Exercise requirements >> Only the lines from the top of the following listing through the line with "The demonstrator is" belong in your answer, exactly as written.

Supplied data >>
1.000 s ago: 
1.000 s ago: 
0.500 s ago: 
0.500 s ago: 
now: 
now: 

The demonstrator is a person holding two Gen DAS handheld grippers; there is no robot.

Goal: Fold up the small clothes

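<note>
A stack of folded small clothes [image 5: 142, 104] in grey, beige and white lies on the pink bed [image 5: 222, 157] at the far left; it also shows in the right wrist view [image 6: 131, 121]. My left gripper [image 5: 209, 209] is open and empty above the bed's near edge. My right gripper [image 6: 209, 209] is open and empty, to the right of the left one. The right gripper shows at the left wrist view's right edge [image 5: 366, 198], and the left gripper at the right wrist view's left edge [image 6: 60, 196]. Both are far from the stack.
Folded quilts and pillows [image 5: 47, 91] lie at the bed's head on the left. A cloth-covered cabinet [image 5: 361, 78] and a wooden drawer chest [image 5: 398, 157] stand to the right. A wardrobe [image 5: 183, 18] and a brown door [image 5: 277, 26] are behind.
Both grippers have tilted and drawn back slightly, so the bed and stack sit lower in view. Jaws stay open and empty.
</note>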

Result for this exercise >>
1.000 s ago: 
1.000 s ago: 
0.500 s ago: 
0.500 s ago: 
now: 
now: 

The demonstrator is a person holding two Gen DAS handheld grippers; there is no robot.

No part of the exercise remains unanswered.